Overall Kinetic Mechanism of Saccharopine Dehydrogenase from Saccharomyces cerevisiae^†

Kinetic data have been measured for the histidine-tagged saccharopine dehydrogenase from Saccharomyces cerevisiae, suggesting the ordered addition of nicotinamide adenine dinucleotide (NAD) followed by saccharopine in the physiologic reaction direction. In the opposite direction, the reduced nicotinamide adenine dinucleotide (NADH) adds to the enzyme first, while there is no preference for the order of binding of α-ketoglutarate (α-Kg) and lysine. In the direction of saccharopine formation, data also suggest that, at high concentrations, lysine inhibits the reaction by binding to free enzyme. In addition, uncompetitive substrate inhibition by α-Kg and double inhibition by NAD and α-Kg suggest the existence of an abortive E:NAD:α-Kg complex. Product inhibition by saccharopine is uncompetitive versus NADH, suggesting a practical irreversibility of the reaction at pH 7.0 in agreement with the overall K_eq. Saccharopine is noncompetitive versus lysine or α-Kg, suggesting the existence of both E:NADH:saccharopine and E:NAD:saccharopine complexes. NAD is competitive versus NADH, and noncompetitive versus lysine and α-Kg, indicating the combination of the dinucleotides with free enzyme. Dead-end inhibition studies are also consistent with the random addition of α-Kg and lysine. Leucine and oxalylglycine serve as lysine and α-Kg dead-end analogues, respectively, and are uncompetitive against NADH and noncompetitive against α-Kg and lysine, respectively. Oxaloacetate (OAA), pyruvate, and glutarate behave as dead-end analogues of lysine, which suggests that the lysine-binding site has a higher affinity for keto acid analogues than does the α-Kg site or that dicarboxylic acids have more than one binding mode on the enzyme.
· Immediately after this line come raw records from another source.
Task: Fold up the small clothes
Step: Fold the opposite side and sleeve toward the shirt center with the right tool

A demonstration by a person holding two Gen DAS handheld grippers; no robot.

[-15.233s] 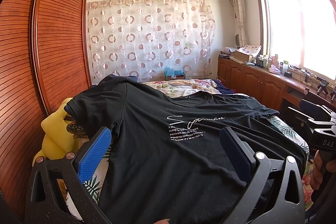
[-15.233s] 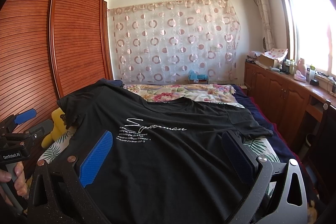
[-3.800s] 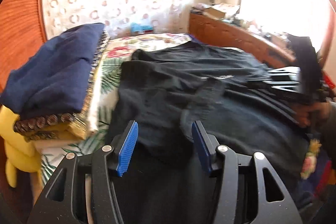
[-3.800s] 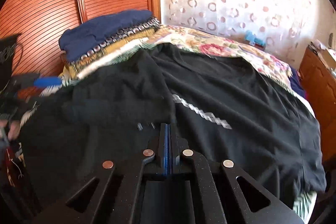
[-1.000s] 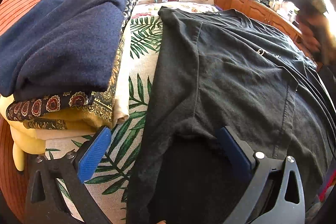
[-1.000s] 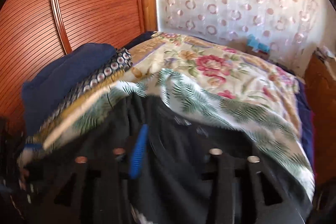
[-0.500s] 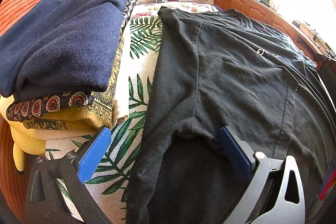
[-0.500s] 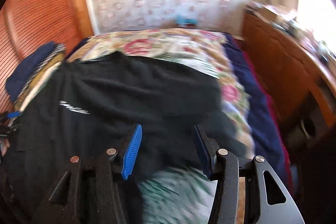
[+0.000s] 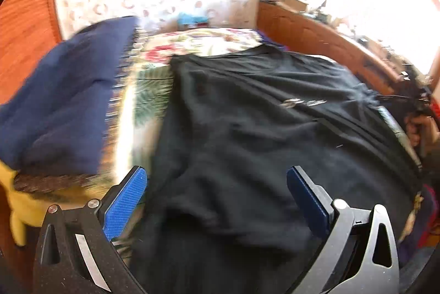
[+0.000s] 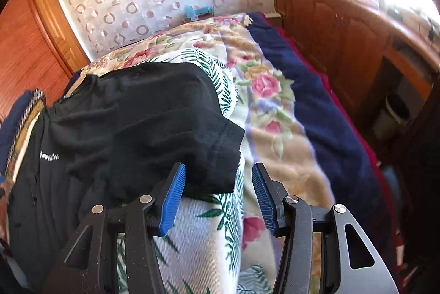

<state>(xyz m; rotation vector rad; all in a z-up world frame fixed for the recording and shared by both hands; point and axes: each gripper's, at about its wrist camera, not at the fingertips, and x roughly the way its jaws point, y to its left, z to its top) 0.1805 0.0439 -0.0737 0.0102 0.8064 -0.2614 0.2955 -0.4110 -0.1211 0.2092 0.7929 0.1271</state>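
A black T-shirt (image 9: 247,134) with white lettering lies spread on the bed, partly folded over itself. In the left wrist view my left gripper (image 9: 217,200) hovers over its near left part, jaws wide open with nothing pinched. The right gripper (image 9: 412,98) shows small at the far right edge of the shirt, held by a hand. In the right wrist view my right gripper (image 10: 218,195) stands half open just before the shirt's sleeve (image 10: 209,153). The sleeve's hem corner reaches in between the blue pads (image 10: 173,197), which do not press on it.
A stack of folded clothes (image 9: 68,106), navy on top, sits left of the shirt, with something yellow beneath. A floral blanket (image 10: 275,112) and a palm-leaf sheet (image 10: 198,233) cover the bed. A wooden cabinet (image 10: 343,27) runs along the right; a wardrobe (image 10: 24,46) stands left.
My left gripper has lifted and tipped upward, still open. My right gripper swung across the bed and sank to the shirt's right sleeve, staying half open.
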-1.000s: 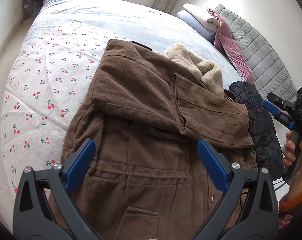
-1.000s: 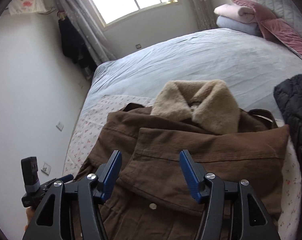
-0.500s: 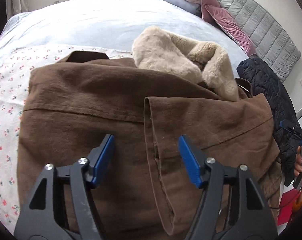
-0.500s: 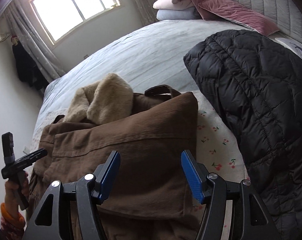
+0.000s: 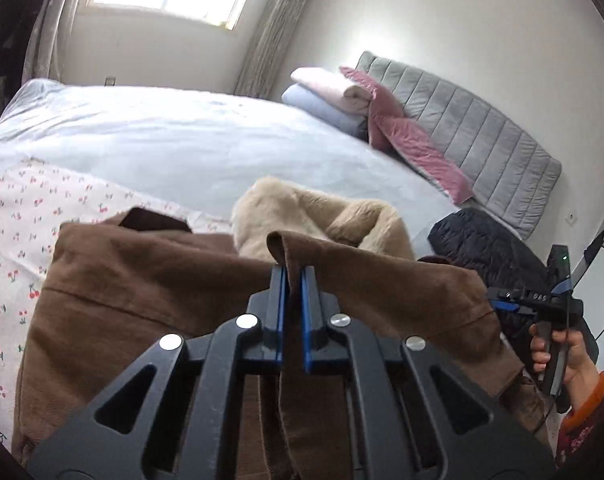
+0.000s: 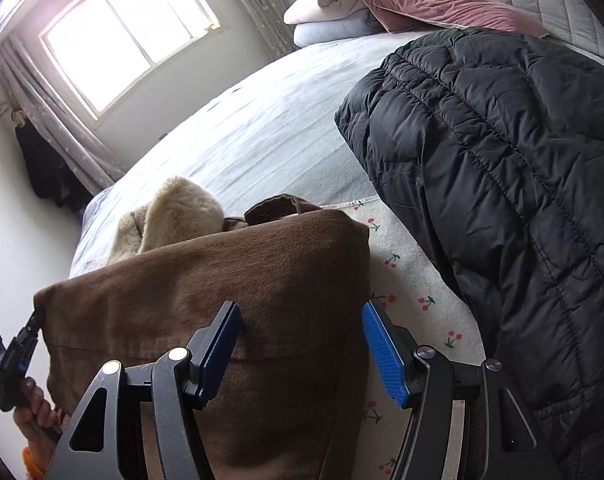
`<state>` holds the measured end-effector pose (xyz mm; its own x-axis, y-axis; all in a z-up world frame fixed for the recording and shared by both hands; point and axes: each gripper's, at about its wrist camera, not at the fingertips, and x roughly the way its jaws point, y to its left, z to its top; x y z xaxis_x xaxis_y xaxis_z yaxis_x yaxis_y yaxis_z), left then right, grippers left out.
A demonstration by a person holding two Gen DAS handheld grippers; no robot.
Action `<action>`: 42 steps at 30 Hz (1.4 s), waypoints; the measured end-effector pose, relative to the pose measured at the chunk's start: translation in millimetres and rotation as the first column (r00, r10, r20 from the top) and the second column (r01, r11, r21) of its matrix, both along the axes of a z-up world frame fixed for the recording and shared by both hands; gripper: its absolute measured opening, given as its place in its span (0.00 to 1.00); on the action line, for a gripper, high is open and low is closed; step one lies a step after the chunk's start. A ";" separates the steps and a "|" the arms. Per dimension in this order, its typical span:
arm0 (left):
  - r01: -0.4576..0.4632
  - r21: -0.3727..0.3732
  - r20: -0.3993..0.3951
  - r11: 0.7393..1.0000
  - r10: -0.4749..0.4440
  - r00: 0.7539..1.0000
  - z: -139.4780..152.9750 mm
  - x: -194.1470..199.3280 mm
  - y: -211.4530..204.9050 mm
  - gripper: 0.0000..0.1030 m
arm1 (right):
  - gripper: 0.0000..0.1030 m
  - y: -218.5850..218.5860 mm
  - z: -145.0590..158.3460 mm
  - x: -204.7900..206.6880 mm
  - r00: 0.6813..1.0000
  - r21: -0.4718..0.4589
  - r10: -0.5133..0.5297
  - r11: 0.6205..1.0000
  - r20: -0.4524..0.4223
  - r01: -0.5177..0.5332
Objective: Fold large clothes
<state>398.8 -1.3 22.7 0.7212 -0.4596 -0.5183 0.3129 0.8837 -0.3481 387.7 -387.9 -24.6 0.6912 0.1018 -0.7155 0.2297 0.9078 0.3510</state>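
Left gripper (image 5: 290, 312): clamped on a fold of the brown coat (image 5: 150, 280).
Right gripper (image 6: 302, 348): wide open, empty, straddling the coat's corner.
Advice: corner pinched before lifting.

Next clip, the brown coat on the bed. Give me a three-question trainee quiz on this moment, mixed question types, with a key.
1. True or false: the left gripper is shut on a fold of the brown coat.
2. Multiple choice: the right gripper is (A) shut on the fur collar, (B) open, its fingers on either side of the coat's right edge, (C) shut on the black puffer jacket.
3. Fill in: the black puffer jacket lies to the ____ of the coat in the right wrist view.

Key
1. True: the blue pads pinch a raised ridge of brown fabric.
2. B: the pads stand wide apart, clamping nothing.
3. Right; a strip of cherry-print sheet shows between them.
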 end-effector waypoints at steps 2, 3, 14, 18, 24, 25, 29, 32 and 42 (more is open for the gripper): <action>-0.001 0.037 -0.044 0.999 0.002 0.999 -14.1 8.4 -2.7 0.08 | 0.62 -4.5 -4.6 9.0 1.000 0.025 -0.024 0.999 0.008 0.024; -0.002 0.061 -0.050 0.998 0.005 0.999 -18.7 10.5 -5.6 0.08 | 0.62 -6.5 -8.8 14.8 0.999 0.040 -0.031 0.999 0.005 0.031; 0.037 0.202 -0.161 0.979 -0.004 0.987 -34.9 35.4 -28.6 0.14 | 0.14 4.3 -1.2 30.2 0.991 -0.271 -0.129 0.955 -0.019 0.119; 0.012 0.164 -0.038 0.986 -0.006 0.999 -9.0 3.9 -16.5 0.62 | 0.36 26.1 17.8 -7.9 1.000 -0.338 -0.019 0.941 -0.023 0.010; 0.106 0.263 -0.009 0.959 -0.108 0.994 4.3 -18.9 -29.3 0.62 | 0.57 54.8 7.4 -86.7 0.979 -0.362 0.180 0.910 -0.092 -0.201; 0.113 0.270 -0.004 0.956 -0.117 0.993 4.2 -20.9 -31.6 0.62 | 0.57 60.4 2.5 -98.1 0.971 -0.361 0.214 0.901 -0.107 -0.238; 0.147 0.259 -0.025 0.955 -0.146 0.989 -2.0 -20.1 -44.0 0.62 | 0.57 90.2 -17.9 -105.8 0.933 -0.448 0.311 0.819 -0.178 -0.359; 0.181 0.236 -0.063 0.955 -0.171 0.983 -14.4 -16.1 -56.1 0.62 | 0.52 97.7 -29.8 -88.7 0.944 -0.571 0.249 0.752 -0.216 -0.329; 0.316 0.383 -0.144 0.868 -0.282 0.949 -35.9 -35.8 -87.3 0.68 | 0.17 57.1 -41.0 -96.5 0.963 -0.485 0.142 0.841 -0.230 -0.240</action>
<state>362.9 -88.6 -13.2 0.5302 -0.3903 -0.7527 0.5698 0.8214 -0.0246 291.2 -330.8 -65.5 0.5515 -0.1901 -0.8122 0.0473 0.9792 -0.1971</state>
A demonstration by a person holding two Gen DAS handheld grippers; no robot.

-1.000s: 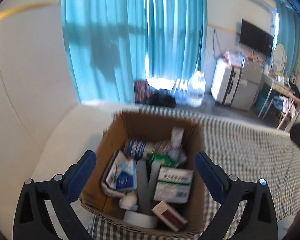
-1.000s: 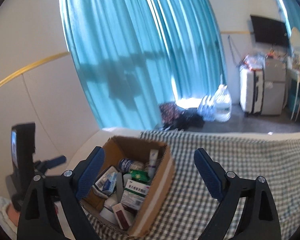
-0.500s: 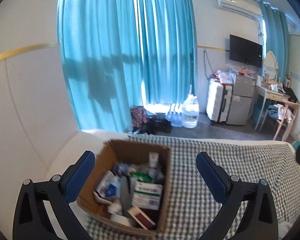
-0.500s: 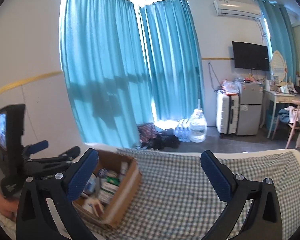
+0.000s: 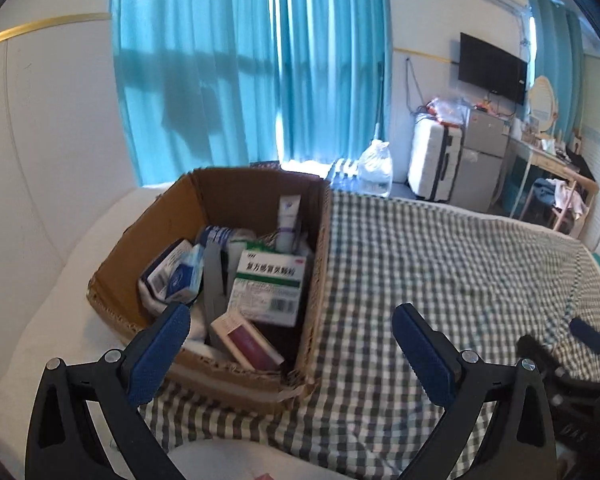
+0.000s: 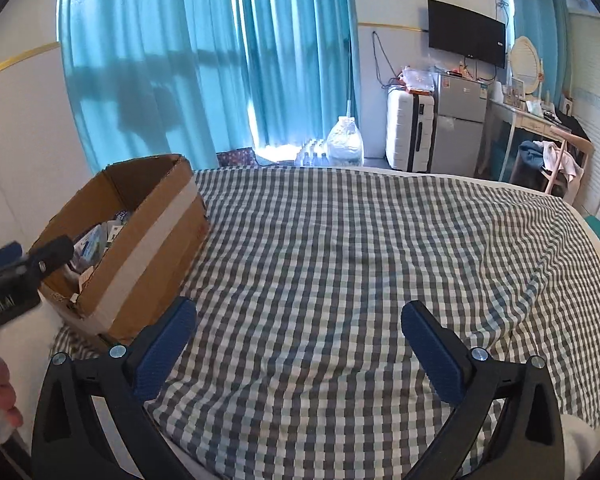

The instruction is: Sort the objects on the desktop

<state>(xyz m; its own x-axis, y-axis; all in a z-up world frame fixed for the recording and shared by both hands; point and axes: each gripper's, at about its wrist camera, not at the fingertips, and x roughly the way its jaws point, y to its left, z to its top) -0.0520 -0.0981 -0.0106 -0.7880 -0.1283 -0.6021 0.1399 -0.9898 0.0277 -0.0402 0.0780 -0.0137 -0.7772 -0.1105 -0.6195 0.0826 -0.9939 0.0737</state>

In addition, OAA and glutarate also bind to free enzyme as does lysine at high concentrations. Glutarate gives S-parabolic noncompetitive inhibition versus NADH, indicating the formation of a E:(glutarate)₂ complex as a result of occupying both the lysine- and α-Kg-binding sites. Pyruvate, a slow alternative keto acid substrate, exhibits competitive inhibition versus both lysine and α-Kg, suggesting the combination to the E:NADH:α-Kg and E:NADH:lysine enzyme forms. The equilibrium constant for the reaction has been measured at pH 7.0 as 3.9 × 10^-7 M by monitoring the change in NADH upon the addition of the enzyme. The Haldane relationship is in very good agreement with the directly measured value.